Learn about sieve syntax and how recipes are set up. This article is not a comprehensive list of everything that sieve can do, but rather a guide to helping you get started with sieve. If you want more information about what sieve is, see our article What is Sieve Filtering?

Syntax

Below is the basic format of a sieve script. Depending on your chosen email client you may need to know the syntax in order to write your own sieve rules.

Sieve uses if statements to test the email. If the condition following the if is not met, then the email will move on to the next statement or, if there are no more statements, go to the inbox.

if <condition> {
<action>; 
<action>; 
...
}

Sieve also uses else if statements so that you can test multiple conditions in a succession if the first statement is not met.

if <condition> {
<action>; 
<action>; 
...
}

else if <condition> {
<action>;
...
}

else {
<action>;
}

The <condition> specifies the part of the email that should be tested and what it should be tested for.

The <action> indicates what to do with the email if it meets the requirements. For example, you might reject or redirect the email.

For more information about the different types of actions, conditions, and more sieve syntax, check out this great resource by Thomas Schmid.

Common Recipes

If you want to use sieve to help filter your email, you can use these basic recipes to help you get started.

Automatically Delete Mail from a Specific Address

If you want to automatically delete mail from an address, you can do so. Here is an example of what the command may look like:

if address :is “From” “bad@example.com” {
discard;
stop;
}

By using address and “From”, the command will search incoming email’s From address to see if it matches the contents of the second quotations. In this case, the contents is bad@example.com. If the From address matches bad@example.com, then the discard action will run. The discard action immediately deletes the email, keeping it from landing in your inbox.

Automatically Reject Mail Over a Certain Size

If you want to automatically reject an email that exceeds a certain size, the command will resemble this:

require [“reject”];

if size :over 1024K {
reject “Your message was not delivered. The message’s size was over the limit accepted by the recipient.”;
stop;
}

The command example above checks incoming messages to see if they are over 1024 kilobytes. If they are, they execute the action below, which rejects the message and sends the sender a “Your message was not delivered. The message’s size was over the limit accepted by the recipient” message.

Reject does not work in combination with other actions, except for discard, capture, vacation, and hold.

Redirecting Mail Based on Subject Line

If you want to redirect mail based on words in the subject line, the command will look like the following:

if header :contains “subject” “help” {

redirect “support@example.com”;

stop;

}

By using header in the conditional statement, the command checks the entire email header. By using “subject,” we narrow down the results to only the subject line. After that, we establish the word we are looking for in the subject line: “help.”

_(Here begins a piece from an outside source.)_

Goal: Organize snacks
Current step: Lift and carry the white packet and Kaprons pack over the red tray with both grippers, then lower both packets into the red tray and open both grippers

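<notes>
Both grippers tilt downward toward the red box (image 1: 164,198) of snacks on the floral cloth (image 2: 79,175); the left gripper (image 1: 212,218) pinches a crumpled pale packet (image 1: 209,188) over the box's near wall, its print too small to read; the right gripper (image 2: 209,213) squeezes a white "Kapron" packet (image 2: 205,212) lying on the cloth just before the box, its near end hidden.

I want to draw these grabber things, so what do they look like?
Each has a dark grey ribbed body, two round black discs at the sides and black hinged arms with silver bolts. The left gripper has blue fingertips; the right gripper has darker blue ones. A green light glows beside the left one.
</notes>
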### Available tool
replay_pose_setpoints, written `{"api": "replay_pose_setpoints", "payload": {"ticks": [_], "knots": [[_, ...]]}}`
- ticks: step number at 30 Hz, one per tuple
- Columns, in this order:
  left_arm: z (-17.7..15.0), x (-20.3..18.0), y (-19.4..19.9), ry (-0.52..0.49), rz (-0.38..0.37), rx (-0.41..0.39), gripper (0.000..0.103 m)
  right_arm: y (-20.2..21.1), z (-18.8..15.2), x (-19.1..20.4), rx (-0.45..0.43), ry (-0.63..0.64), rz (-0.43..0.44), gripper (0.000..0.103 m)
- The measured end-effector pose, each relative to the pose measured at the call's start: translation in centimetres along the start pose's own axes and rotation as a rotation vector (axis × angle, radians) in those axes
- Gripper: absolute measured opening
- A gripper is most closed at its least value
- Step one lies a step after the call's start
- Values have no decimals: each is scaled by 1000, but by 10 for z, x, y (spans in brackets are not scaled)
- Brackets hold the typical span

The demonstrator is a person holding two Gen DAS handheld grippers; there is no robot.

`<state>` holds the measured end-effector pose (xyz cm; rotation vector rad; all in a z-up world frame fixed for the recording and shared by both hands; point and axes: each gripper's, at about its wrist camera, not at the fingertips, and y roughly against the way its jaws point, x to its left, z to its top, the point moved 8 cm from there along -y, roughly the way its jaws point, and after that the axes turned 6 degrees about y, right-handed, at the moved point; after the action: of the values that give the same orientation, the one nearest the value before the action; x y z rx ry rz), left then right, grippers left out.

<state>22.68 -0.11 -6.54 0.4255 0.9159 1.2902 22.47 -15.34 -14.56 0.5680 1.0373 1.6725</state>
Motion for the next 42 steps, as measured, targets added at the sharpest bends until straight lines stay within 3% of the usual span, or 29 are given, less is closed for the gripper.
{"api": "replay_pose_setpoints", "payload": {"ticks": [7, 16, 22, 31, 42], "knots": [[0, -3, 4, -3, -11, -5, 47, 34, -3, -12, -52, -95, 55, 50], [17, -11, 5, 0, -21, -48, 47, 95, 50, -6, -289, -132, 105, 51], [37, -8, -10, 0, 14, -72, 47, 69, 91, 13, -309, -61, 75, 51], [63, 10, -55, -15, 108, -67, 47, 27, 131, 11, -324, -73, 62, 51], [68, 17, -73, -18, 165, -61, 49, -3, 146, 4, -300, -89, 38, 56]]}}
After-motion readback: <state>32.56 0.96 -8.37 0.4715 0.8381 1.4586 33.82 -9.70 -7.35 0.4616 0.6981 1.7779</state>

If the conditions of the rule are met, then the action will be executed. In this case, if the subject line contains the word “help”, then the email will be redirected to support@example.com.

If you want to search for multiple words in the subject line, you can do so by adding brackets around the words that could be found in the subject line.

if header :contains “subject” [ “help”, “assistance”, “problem”] {
redirect “support@example.com”;
stop;
}

If any of the words listed within the brackets are found in the subject line, the email will be redirected. Only one word needs to be found in order for the command to execute.

Combining More than One Condition

If you want to filter an email based on multiple conditions, you can. By using all of, you can list multiple conditions that the email must meet before the action is run.

if allof ( address :is “From” “customer@example.com”, header :contains “subject” “order” ) {
fileinto “Sales Folder”;
stop;
}

The example command above will check incoming mail to see if it is from the address customer@example.com. If it is, it will also see if it contains the word “order” in the subject line. If both these conditions are met, the email will be sent to the “Sales Folder.”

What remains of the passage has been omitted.